Fanas, Suíça. 1815–1888

Um mestre-escola franzino, de Graubünden, liderou em 1856 a Revolta de Ibicaba — nome de uma fazenda de café em Limeira, no interior de São Paulo. O protesto, contra o dono das terras, Nicolau Pereira de Campos Vergueiro, o senador Vergueiro, reivindicava melhores condições para os colonos suíços. Apenas dois tiros foram disparados e não houve feridos. A repercussão do levante foi tamanha, no entanto, que a imigração de suíços para o Brasil foi extinta logo depois.

 

Thomas Davatz passava longe dos sonhos de liderança quando se deixou seduzir pelas promessas de Emil de Paravicini, parceiro de Vergueiro na contratação de mão de obra para o Brasil.

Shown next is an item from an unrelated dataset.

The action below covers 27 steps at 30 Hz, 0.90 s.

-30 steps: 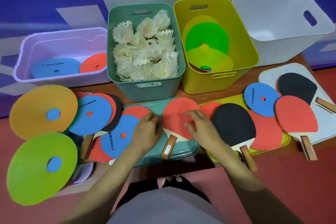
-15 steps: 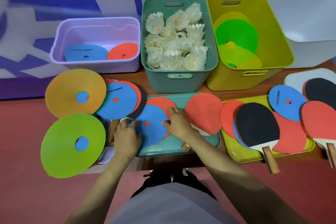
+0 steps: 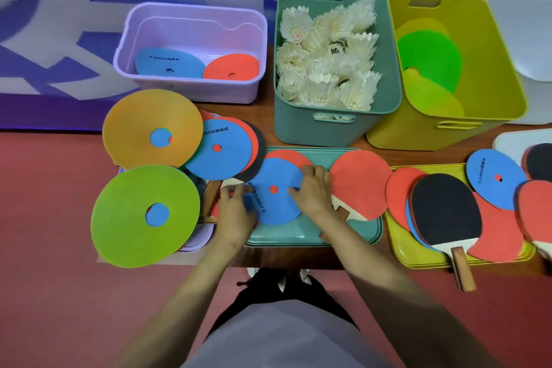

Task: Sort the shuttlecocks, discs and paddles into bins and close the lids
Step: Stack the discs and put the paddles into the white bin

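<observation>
The purple bin [image 3: 194,89] at the back left holds two small discs [image 3: 170,63], so it is probably where the blue disc [image 3: 279,206] belongs. That disc lies flat on the teal lid [image 3: 313,237], overlapping a red disc [image 3: 288,155]. The left hand [image 3: 236,213] rests bent-fingered on its left edge and the right hand [image 3: 313,193] on its right edge. Whether either has a finger under the rim cannot be told.

The blue disc looks thin, light and somewhat bendy, probably foam or rubber, and not fragile. Lying flush, it will likely resist a straight pinch. Peeling up the rim or hooking the centre hole seems the better hold. A red paddle [image 3: 358,185] lies just beside the right hand.
</observation>
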Available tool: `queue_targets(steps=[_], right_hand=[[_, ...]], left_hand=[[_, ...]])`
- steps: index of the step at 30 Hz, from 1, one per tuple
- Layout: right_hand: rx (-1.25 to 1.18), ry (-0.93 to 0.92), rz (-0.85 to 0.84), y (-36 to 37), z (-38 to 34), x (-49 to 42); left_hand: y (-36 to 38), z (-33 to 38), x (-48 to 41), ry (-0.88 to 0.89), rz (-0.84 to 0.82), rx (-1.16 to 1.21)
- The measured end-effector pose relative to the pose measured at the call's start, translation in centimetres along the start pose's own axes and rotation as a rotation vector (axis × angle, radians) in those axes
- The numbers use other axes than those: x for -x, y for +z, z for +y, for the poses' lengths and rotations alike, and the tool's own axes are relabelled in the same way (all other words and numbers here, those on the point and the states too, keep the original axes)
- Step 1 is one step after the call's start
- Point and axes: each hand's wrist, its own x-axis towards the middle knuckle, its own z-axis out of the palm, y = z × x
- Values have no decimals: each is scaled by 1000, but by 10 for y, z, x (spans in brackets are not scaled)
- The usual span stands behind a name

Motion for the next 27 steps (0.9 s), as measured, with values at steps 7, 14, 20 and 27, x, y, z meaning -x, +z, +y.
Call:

Com escritório em Zurique, Paravicini pintava o país como um paraíso onde qualquer um poderia recomeçar a vida.

 

O relatório de Davatz sobre Ibicaba trouxe um inspetor ao Brasil em fevereiro de 1857. Depois de um acordo entre as partes, e com a saúde debilitada, o suíço voltou ao seu país natal.

 

Davatz tentou publicar seu relato sob o título “O tratamento dos colonos na Província de São Paulo no Brasil e seu levante contra os seus opressores. Um pedido de socorro às autoridades e simpatizantes dos Estados aos quais pertencem os colonos”.

Terreiro de café da Fazenda Ibicaba, final séc. 19

Acervo Carlota Schmidt Memorial Center

No Brasil, o livro foi publicado em 1951 como “Memórias de um colono no Brasil”, com tradução de Sérgio Buarque de Holanda.

 

Em 1933, Mário de Andrade selecionou o relato como uma das 20 obras fundamentais sobre o Brasil, “por ser o primeiro livro especificamente de luta de classes e reivindicações proletárias no Brasil”.